Writing isn’t a great “job” in any sense, and many successful western writers I know openly advise their kids to grow up to be lawyers or accountants. And for Estonian writers who shun the taxpayer’s money, life in the private sector of such a small market is much less lucrative than in the west. In Estonia, your bestseller and two euros will get you a cup of coffee.
I stand in awe of Estonian editors who are able to fill magazines and newspapers with stories, since what they’re able to pay is attractive mostly to those who write for god and country, or to those who write because their mothers will cut the article out and put it on the fridge.
When editors can pay from zero to a couple of hundred euros (at best) for a story, the editor-writer relationship trades on an ugly currency: personal favors. It creates a world where a freelancer cannot earn a decent living, and writers make ends meet by running guns, cooking meth, or writing for advertising agencies.
Speaking purely as a reader, I was excited by Kaur’s appointment. I like the idea that such an unapologetic shit-stirrer would take the helm of a magazine. Any magazine.
The fact is that a good magazine editor doesn’t go looking to administrative bodies to find direction. He doesn’t build his content based on consensus. A good magazine is led by the editor. Kaur seemed to indicate the willingness to take that responsibility and the heaps of abuse that go with it.

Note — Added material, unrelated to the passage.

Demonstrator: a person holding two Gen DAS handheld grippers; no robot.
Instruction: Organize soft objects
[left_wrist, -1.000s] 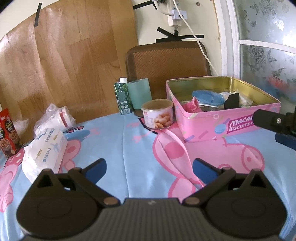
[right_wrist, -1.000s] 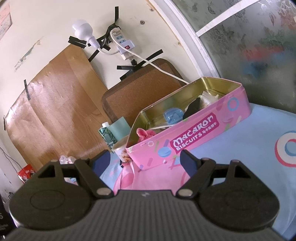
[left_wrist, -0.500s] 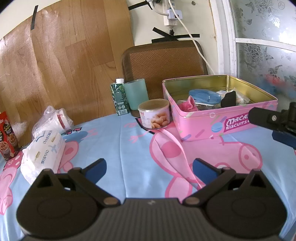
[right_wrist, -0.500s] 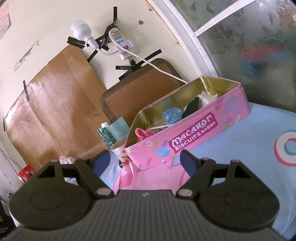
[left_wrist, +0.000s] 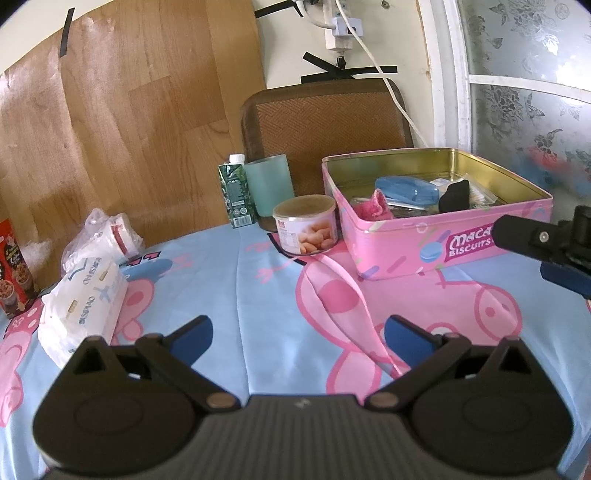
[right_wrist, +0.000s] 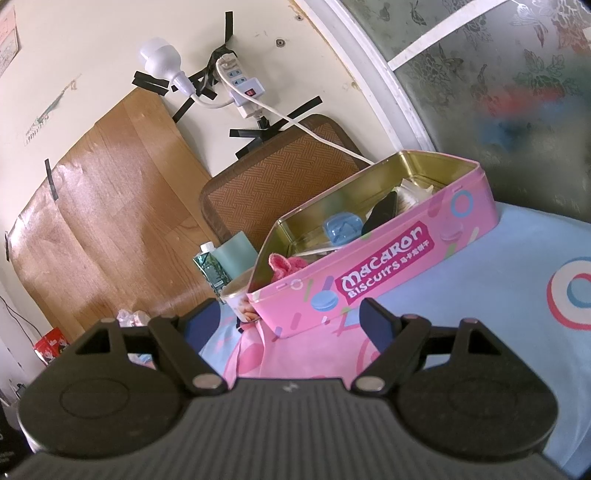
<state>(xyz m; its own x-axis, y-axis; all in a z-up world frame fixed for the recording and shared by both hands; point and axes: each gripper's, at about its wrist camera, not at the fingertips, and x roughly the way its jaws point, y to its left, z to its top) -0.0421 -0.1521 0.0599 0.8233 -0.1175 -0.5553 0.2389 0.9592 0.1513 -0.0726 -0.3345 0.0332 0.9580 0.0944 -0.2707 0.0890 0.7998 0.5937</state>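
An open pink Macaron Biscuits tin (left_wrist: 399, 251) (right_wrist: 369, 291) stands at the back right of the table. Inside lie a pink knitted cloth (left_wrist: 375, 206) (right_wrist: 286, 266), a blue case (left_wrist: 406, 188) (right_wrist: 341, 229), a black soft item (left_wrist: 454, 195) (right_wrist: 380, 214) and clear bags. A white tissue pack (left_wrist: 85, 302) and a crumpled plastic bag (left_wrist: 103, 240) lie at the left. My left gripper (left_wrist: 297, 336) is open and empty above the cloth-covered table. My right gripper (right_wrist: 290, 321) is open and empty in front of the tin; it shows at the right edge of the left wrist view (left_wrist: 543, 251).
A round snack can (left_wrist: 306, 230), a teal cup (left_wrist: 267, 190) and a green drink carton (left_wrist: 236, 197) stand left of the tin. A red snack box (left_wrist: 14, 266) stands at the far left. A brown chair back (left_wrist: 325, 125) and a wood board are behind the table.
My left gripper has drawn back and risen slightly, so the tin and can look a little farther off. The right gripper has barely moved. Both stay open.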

(Yes, I’m aware some say it was all an elaborate prank, meant only to kick sand in the eyes of intellectual establishment. I have no way of knowing, but I can still like the idea of Kaur as editor.)
Did Kaur have the academic and literary credentials for Sirp? What should those credentials be? (Do I have them?) Estonians do seem obsessed with higher education, though I tend to think that if you can write you can write. But don’t misunderstand me: a diploma does have value to a writer. For one thing, he can wipe his ass with it if times get tough.
I was at the R-Kiosk in Viru Keskus at nine a.m. on the Friday when Kaur’s first Sirp came out. Alas, they were sold out, and so instead of reading Sirp I meandered upstairs to Rahva Raamat where I purchased Mihkel Mutt’s Kooparahvas Läheb Ajalukku.
I bought myself a morning whiskey and cracked Mutt’s book.
And I found Estonia’s entire cast of characters there in Mutt’s cave: the intelligentsia, artists, the businessmen, the politicians . . . and they were all mulling over my question.
“But aren't the Party and the government our sponsors?” asked a doubting voice.
“Are you crazy?! They fucking hate us.”
Over at the Rahva Raamat checkout, I noticed an Estonian cultural icon raising a fuss because they did not stock a coffee table book he wanted about the six breeds of hairless cats. I recognized him as one of the intellectuals who had taped his mouth shut and posed for Eesti Ekspress.
At that point, I would have liked to raise my glass to wish Kaur luck. But since there was no one left to drink to, I just drank.
And that’s of course what we readers are left with: to just go drink. That, and to grapple with the question raised by Mikk Salu in Postimees on November 29:
“Who'll answer the questions about what we want – more readability and higher circulation where we invest more in marketing. Or do we want quality and put the money into paying writers?"
Who’ll answer? We’ll answer. We the readers. And maybe this is Mikk’s real question: Is there any one of those twelve Kultuurileht publications that are so damned good you really look forward to its arrival in your mailbox? Any of them that you’re willing to wake up early for and rush to R-kiosk? Or would you prefer to just sleep in?